--- Task requirements ---
Give an exact copy of the data that follows, but none of its pictures.

(Items from a dataset)
--- START ---

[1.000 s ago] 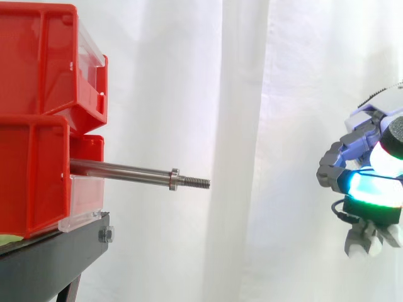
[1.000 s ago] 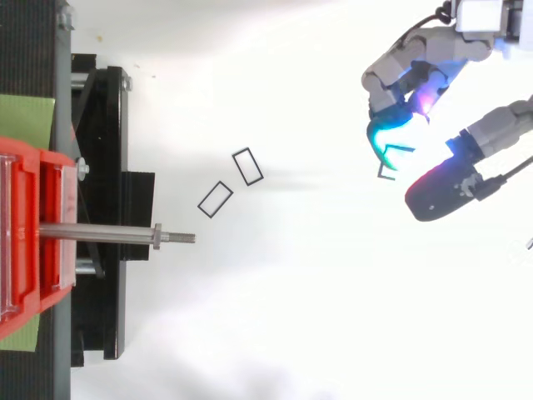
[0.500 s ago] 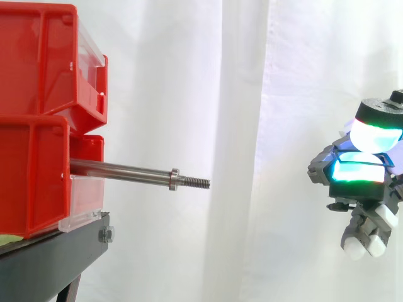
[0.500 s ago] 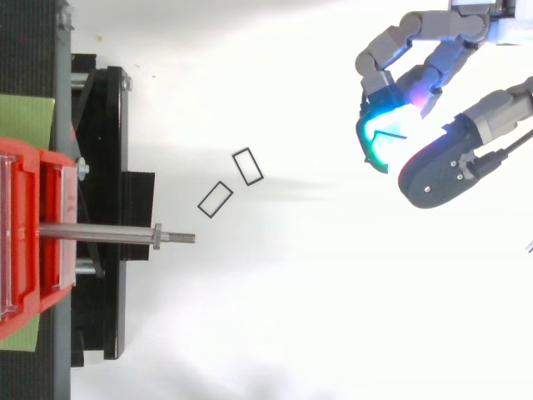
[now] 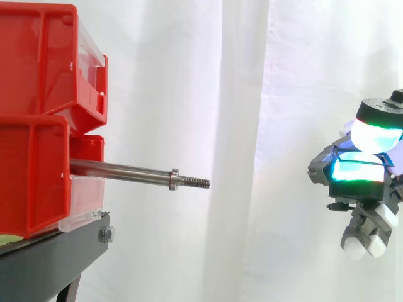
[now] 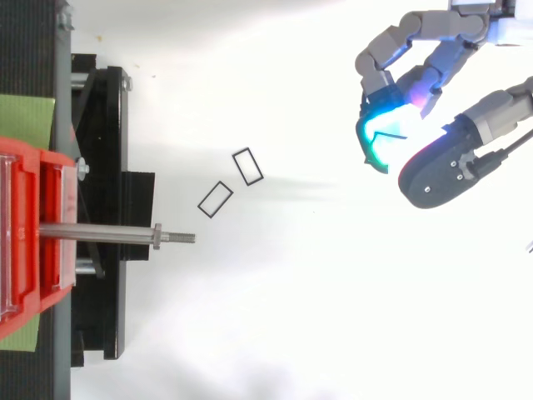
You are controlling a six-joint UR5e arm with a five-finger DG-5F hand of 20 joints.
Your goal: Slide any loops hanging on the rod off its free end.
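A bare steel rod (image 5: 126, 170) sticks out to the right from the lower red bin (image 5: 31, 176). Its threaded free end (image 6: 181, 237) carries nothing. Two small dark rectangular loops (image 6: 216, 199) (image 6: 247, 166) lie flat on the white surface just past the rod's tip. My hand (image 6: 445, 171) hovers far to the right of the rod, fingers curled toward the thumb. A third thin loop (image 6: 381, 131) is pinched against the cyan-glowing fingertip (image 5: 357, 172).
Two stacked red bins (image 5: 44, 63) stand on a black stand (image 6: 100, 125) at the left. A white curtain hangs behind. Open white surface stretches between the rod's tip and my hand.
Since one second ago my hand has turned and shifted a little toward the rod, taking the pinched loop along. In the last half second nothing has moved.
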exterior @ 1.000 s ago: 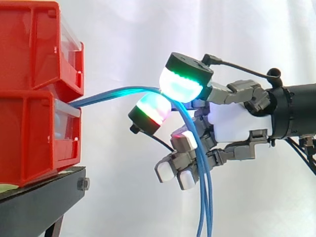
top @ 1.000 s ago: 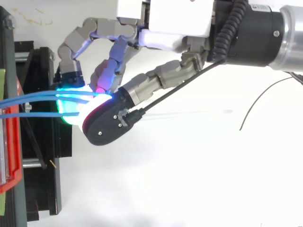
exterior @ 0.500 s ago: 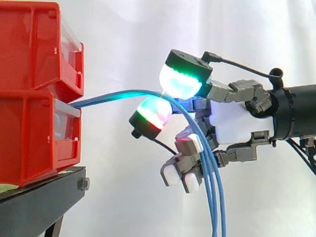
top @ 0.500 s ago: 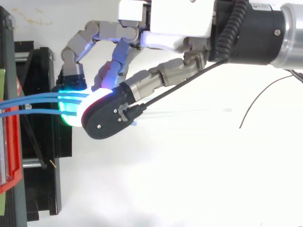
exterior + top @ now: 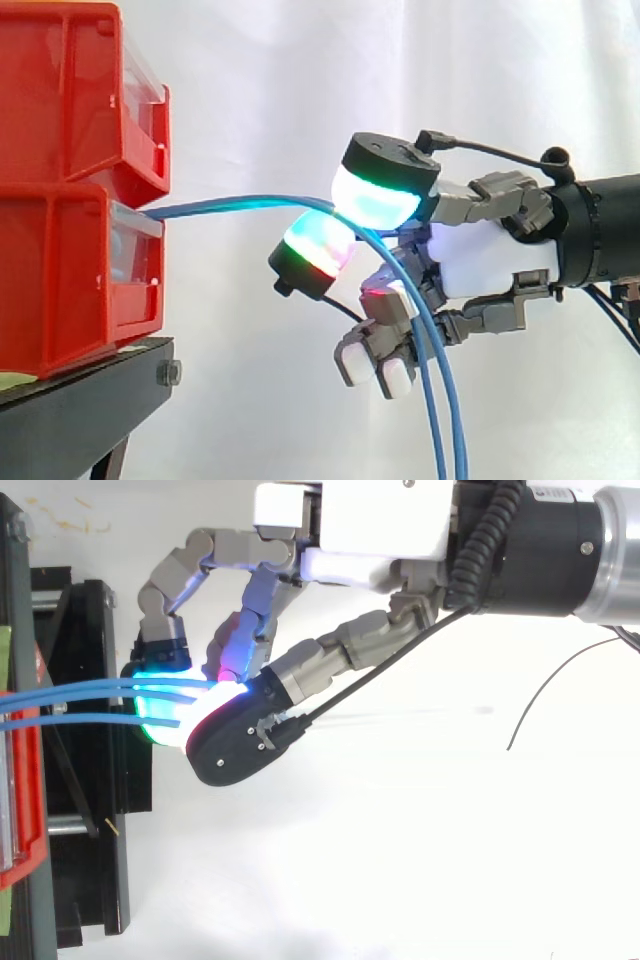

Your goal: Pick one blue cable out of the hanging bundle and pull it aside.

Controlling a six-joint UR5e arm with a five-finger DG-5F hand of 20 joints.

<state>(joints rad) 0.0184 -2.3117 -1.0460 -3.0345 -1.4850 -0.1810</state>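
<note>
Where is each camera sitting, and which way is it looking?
Side view: it sits beside the work at about its height and looks level across at the red bins on the black stand; the hand and arm come in from the right.
Top view: it sits above and looks straight down; the hand and arm reach in from the upper right.
Shared: both show the same hand pinching the blue cables that run out from the bins.

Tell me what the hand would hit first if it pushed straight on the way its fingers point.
Probably the lower red plastic bin: the hand, pinching thin blue cables, points left at its front across open air; depth is uncertain.
</note>
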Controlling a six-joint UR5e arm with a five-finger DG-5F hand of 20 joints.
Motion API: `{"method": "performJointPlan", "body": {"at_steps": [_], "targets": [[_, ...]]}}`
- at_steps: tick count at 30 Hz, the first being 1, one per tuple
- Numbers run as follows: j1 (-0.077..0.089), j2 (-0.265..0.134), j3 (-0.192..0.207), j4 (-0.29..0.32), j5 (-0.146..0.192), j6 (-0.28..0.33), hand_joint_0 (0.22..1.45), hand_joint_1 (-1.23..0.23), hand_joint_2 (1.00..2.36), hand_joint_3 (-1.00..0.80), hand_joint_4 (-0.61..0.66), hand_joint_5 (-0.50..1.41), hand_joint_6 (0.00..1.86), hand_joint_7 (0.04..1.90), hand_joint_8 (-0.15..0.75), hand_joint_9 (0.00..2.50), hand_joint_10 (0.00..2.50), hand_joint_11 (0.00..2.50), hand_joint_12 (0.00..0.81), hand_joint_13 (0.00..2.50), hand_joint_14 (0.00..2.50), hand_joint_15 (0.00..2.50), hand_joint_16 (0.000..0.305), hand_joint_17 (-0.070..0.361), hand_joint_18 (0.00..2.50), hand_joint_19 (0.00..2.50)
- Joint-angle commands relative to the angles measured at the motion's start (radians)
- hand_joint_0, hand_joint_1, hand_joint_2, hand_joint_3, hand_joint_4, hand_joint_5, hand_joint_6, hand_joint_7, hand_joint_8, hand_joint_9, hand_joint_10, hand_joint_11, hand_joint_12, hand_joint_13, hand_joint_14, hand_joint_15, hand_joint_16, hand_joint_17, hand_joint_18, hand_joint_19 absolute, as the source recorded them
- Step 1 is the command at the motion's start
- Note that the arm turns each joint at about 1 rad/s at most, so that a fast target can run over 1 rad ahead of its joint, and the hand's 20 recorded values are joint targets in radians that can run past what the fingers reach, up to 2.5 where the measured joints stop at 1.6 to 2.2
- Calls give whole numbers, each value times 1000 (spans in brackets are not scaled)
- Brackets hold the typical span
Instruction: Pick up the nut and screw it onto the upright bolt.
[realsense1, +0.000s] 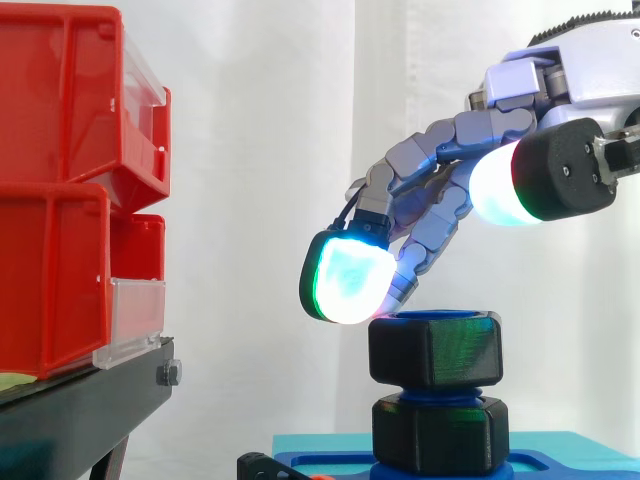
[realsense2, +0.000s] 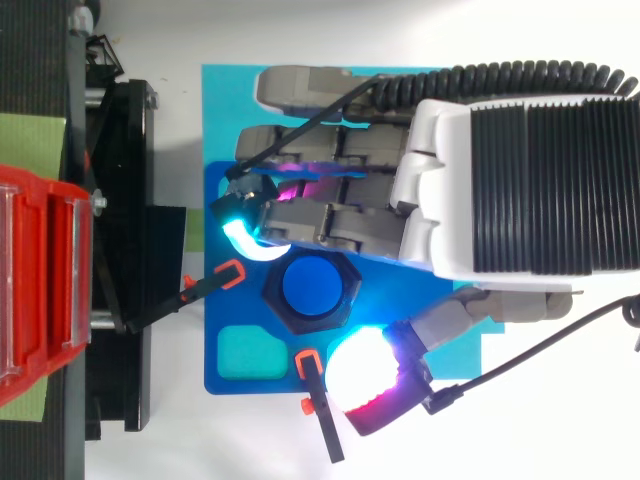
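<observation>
1. Red bins (realsense1: 60, 190): stacked in two tiers on a black stand (realsense1: 90, 405) at the left of the side view, well apart from the work.
2. Hand (realsense2: 500, 190): enters from the right and slopes down towards the fixture. The fingers are extended and loosely spread, the thumb stands apart from them, and nothing is pinched or enclosed. One glowing fingertip (realsense1: 345, 278) hangs just beside the upper left edge of the nut; contact cannot be confirmed. From above, the thumb pad (realsense2: 362, 375) lies on the opposite side of the nut, clear of it, and in the side view it is carried well above the nut.
3. Blue base plate (realsense2: 222, 190): lies flat on a teal board (realsense2: 230, 90).
4. Nut (realsense1: 435, 350): black, hexagonal, seated at the top of the upright bolt (realsense2: 312, 285), whose blue end shows through its centre from above. A second black hexagonal collar (realsense1: 440, 432) sits below it, against the plate.
5. Two black clamps with orange tips (realsense2: 230, 275) stand near the nut.
</observation>
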Motion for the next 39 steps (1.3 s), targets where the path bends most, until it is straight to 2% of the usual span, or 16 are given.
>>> {"method": "performJointPlan", "body": {"at_steps": [1, 22, 39], "targets": [[1, -1, -1, -2, 1, 1, 495, -250, 1000, -500, 232, -134, 502, 724, 251, 631, 0, 0, 287, 294, 0, 0, 31, 71, 0, 0], [1, 0, -14, -2, 1, 1, 516, -296, 1000, -500, 280, -80, 504, 994, 260, 698, 0, 0, 272, 383, 0, 0, 27, 61, 0, 0], [-16, 0, -14, -6, -2, 1, 533, -334, 1000, -500, 225, -35, 503, 1279, 269, 798, 0, 0, 252, 467, 0, 0, 23, 52, 74, 0]]}}
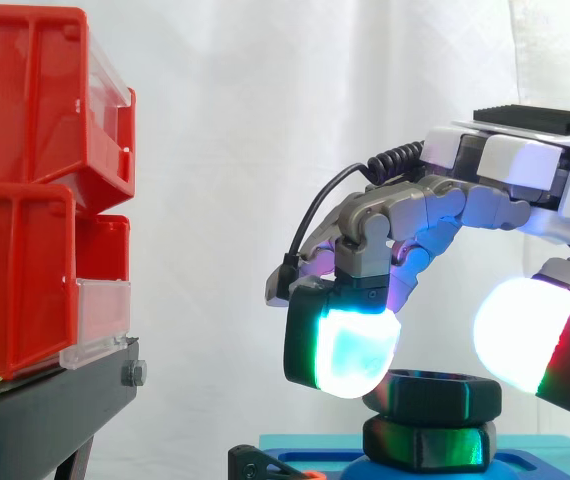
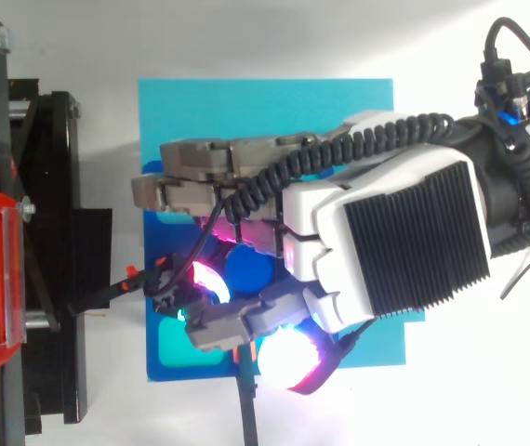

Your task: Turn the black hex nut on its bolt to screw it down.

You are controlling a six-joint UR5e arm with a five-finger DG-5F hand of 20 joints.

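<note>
Black and glossy, the six-sided hex nut (image 1: 435, 395) is sitting atop a matching hexagonal piece (image 1: 430, 445) on the smooth teal base (image 2: 265, 102). The hand (image 1: 465, 205) is hovering at its twelve o'clock, and I cannot tell whether it is gripping.

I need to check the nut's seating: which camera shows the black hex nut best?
The side view: the black hex nut sits in full profile just below the hand. In the top view, the hand covers nearly all of it.

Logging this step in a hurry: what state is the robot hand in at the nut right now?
Robot hand: down over the black hex nut; whether it grips the nut cannot be told.
</note>
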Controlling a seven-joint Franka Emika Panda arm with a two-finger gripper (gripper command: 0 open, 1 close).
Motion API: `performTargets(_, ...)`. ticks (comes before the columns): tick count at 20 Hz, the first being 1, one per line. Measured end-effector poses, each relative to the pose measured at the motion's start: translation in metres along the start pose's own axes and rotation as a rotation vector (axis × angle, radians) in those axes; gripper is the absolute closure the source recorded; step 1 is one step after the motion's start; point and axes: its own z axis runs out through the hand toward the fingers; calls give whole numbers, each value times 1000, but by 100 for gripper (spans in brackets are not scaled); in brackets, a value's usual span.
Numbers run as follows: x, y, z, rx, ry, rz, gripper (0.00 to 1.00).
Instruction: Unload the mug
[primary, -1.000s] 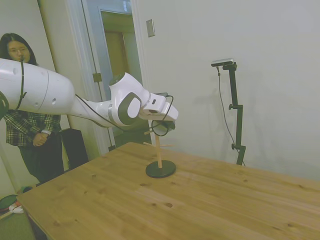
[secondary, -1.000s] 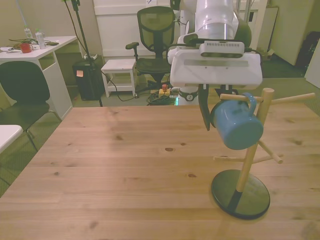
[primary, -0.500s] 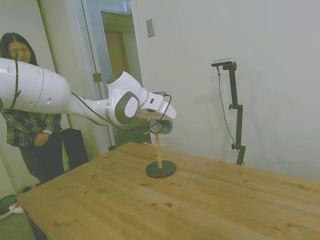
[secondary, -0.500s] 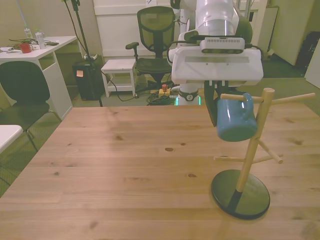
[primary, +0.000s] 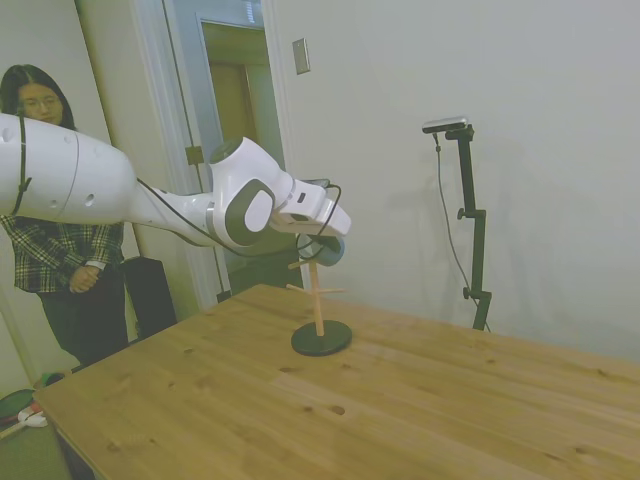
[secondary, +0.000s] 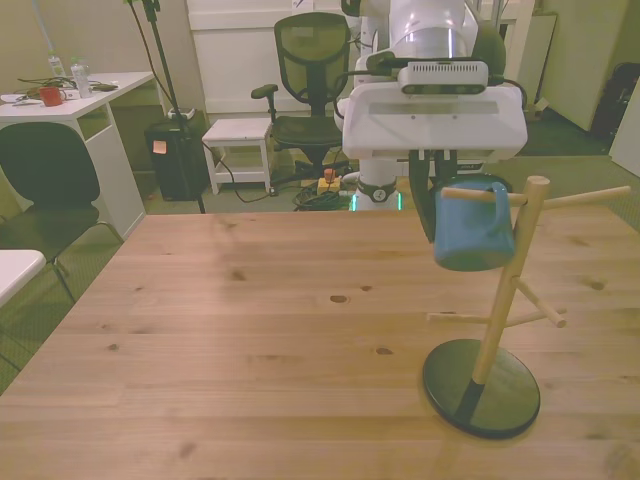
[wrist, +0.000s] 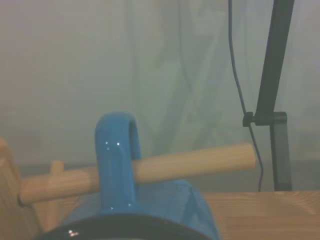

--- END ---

--- Result below ---
[1.000 s ago] 
[1.000 s ago] 
[0.500 s ago] 
[0.500 s ago] 
[now] 
[now] 
You are controlling a six-joint UR5e arm with a five-finger DG-5F hand of 20 joints.
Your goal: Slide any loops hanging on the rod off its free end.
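A bare steel rod (image 5: 126, 170) sticks out to the right from the lower red bin (image 5: 31, 176). Its threaded free end (image 6: 181, 237) carries nothing. Two small dark rectangular loops (image 6: 216, 199) (image 6: 247, 166) lie flat on the white surface just past the rod's tip. My hand (image 6: 445, 171) hovers far to the right of the rod, fingers curled toward the thumb. A third thin loop (image 6: 381, 131) is pinched against the cyan-glowing fingertip (image 5: 357, 172).
Two stacked red bins (image 5: 44, 63) stand on a black stand (image 6: 100, 125) at the left. A white curtain hangs behind. Open white surface stretches between the rod's tip and my hand.
Since one second ago my hand has turned and shifted a little toward the rod, taking the pinched loop along. In the last half second nothing has moved.
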exterior @ 1.000 s ago: 
top @ 1.000 s ago: 
exterior @ 0.500 s ago: 
top @ 0.500 s ago: 
exterior + top @ now: 

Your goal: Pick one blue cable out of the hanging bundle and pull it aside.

Controlling a six-joint UR5e arm with a five-finger DG-5F hand of 20 joints.

<state>(joints rad) 0.0184 -2.3117 -1.0460 -3.0345 -1.4850 -0.1810</state>
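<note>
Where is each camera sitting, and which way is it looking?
Side view: it sits beside the work at about its height and looks level across at the red bins on the black stand; the hand and arm come in from the right.
Top view: it sits above and looks straight down; the hand and arm reach in from the upper right.
Shared: both show the same hand pinching the blue cables that run out from the bins.

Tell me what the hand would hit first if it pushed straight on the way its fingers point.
Probably the lower red plastic bin: the hand, pinching thin blue cables, points left at its front across open air; depth is uncertain.
</note>
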Controlling a six-joint UR5e arm with a five-finger DG-5F hand of 20 joints.
Motion API: `{"method": "performJointPlan", "body": {"at_steps": [_], "targets": [[_, ...]]}}`
- at_steps: tick count at 30 Hz, the first being 1, one per tuple
- Numbers run as follows: j1 (-0.077..0.089), j2 (-0.265..0.134), j3 (-0.192..0.207), j4 (-0.29..0.32), j5 (-0.146..0.192), j6 (-0.28..0.33), hand_joint_0 (0.22..1.45), hand_joint_1 (-1.23..0.23), hand_joint_2 (1.00..2.36), hand_joint_3 (-1.00..0.80), hand_joint_4 (-0.61..0.66), hand_joint_5 (-0.50..1.41), hand_joint_6 (0.00..1.86), hand_joint_7 (0.04..1.90), hand_joint_8 (-0.15..0.75), hand_joint_9 (0.00..2.50), hand_joint_10 (0.00..2.50), hand_joint_11 (0.00..2.50), hand_joint_12 (0.00..0.81), hand_joint_13 (0.00..2.50), hand_joint_14 (0.00..2.50), hand_joint_15 (0.00..2.50), hand_joint_16 (0.000..0.305), hand_joint_17 (-0.070..0.361), hand_joint_18 (0.00..2.50), hand_joint_19 (0.00..2.50)
- Joint-angle commands relative to the angles measured at the motion's start (radians)
- hand_joint_0, hand_joint_1, hand_joint_2, hand_joint_3, hand_joint_4, hand_joint_5, hand_joint_6, hand_joint_7, hand_joint_8, hand_joint_9, hand_joint_10, hand_joint_11, hand_joint_12, hand_joint_13, hand_joint_14, hand_joint_15, hand_joint_16, hand_joint_17, hand_joint_18, hand_joint_19 absolute, as the source recorded them
- Step 1 is the command at the motion's start
- Note that the arm turns each joint at about 1 rad/s at most, so that a fast target can run over 1 rad ahead of its joint, and the hand's 20 recorded values are joint targets in radians that can run past what the fingers reach, up to 2.5 where the measured joints stop at 1.6 to 2.2
- Calls give whole numbers, each value times 1000 (spans in brackets are not scaled)
- Brackets hold the typical span
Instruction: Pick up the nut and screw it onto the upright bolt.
[realsense1, +0.000s] 
[realsense2, +0.000s] 
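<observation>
1. Red bins (realsense1: 60, 190): stacked in two tiers on a black stand (realsense1: 90, 405) at the left of the side view, well apart from the work.
2. Hand (realsense2: 500, 190): enters from the right and slopes down towards the fixture. The fingers are extended and loosely spread, the thumb stands apart from them, and nothing is pinched or enclosed. One glowing fingertip (realsense1: 345, 278) hangs just beside the upper left edge of the nut; contact cannot be confirmed. From above, the thumb pad (realsense2: 362, 375) lies on the opposite side of the nut, clear of it, and in the side view it is carried well above the nut.
3. Blue base plate (realsense2: 222, 190): lies flat on a teal board (realsense2: 230, 90).
4. Nut (realsense1: 435, 350): black, hexagonal, seated at the top of the upright bolt (realsense2: 312, 285), whose blue end shows through its centre from above. A second black hexagonal collar (realsense1: 440, 432) sits below it, against the plate.
5. Two black clamps with orange tips (realsense2: 230, 275) stand near the nut.
</observation>
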Motion for the next 39 steps (1.3 s), targets where the path bends most, until it is straight to 2% of the usual span, or 16 are given.
>>> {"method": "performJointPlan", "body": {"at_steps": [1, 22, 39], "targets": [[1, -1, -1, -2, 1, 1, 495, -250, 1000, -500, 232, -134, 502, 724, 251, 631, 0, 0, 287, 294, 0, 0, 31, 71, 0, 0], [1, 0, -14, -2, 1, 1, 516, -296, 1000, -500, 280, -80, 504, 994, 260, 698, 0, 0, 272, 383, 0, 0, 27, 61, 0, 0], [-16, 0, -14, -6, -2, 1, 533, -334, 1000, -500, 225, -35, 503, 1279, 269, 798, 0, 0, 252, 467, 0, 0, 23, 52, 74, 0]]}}

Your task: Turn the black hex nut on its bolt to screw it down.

You are controlling a six-joint UR5e arm with a five-finger DG-5F hand of 20 joints.

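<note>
Black and glossy, the six-sided hex nut (image 1: 435, 395) is sitting atop a matching hexagonal piece (image 1: 430, 445) on the smooth teal base (image 2: 265, 102). The hand (image 1: 465, 205) is hovering at its twelve o'clock, and I cannot tell whether it is gripping.

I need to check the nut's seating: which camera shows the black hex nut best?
The side view: the black hex nut sits in full profile just below the hand. In the top view, the hand covers nearly all of it.

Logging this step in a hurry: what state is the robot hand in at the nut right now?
Robot hand: down over the black hex nut; whether it grips the nut cannot be told.
</note>
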Controlling a seven-joint Franka Emika Panda arm with a two-finger gripper (gripper command: 0 open, 1 close).
Motion API: `performTargets(_, ...)`. ticks (comes before the columns): tick count at 20 Hz, the first being 1, one per line. Measured end-effector poses, each relative to the pose measured at the motion's start: translation in metres along the start pose's own axes and rotation as a rotation vector (axis × angle, radians) in those axes; gripper is the absolute closure the source recorded; step 1 is one step after the motion's start; point and axes: its own z axis runs out through the hand toward the fingers; calls give whole numbers, each value times 1000, but by 100 for gripper (spans in brackets are not scaled); in brackets, a value's usual span.
Numbers run as follows: x, y, z, rx, ry, rz, gripper (0.00 to 1.00).
Instruction: Unload the mug
[primary, -1.000s] 
[secondary, -1.000s] 
[primary, -0.500s] 
[secondary, -0.500s] 
[primary, +0.000s] 
[secondary, +0.000s] 
[wrist, +0.000s] 

Fully answered, the exercise is complete.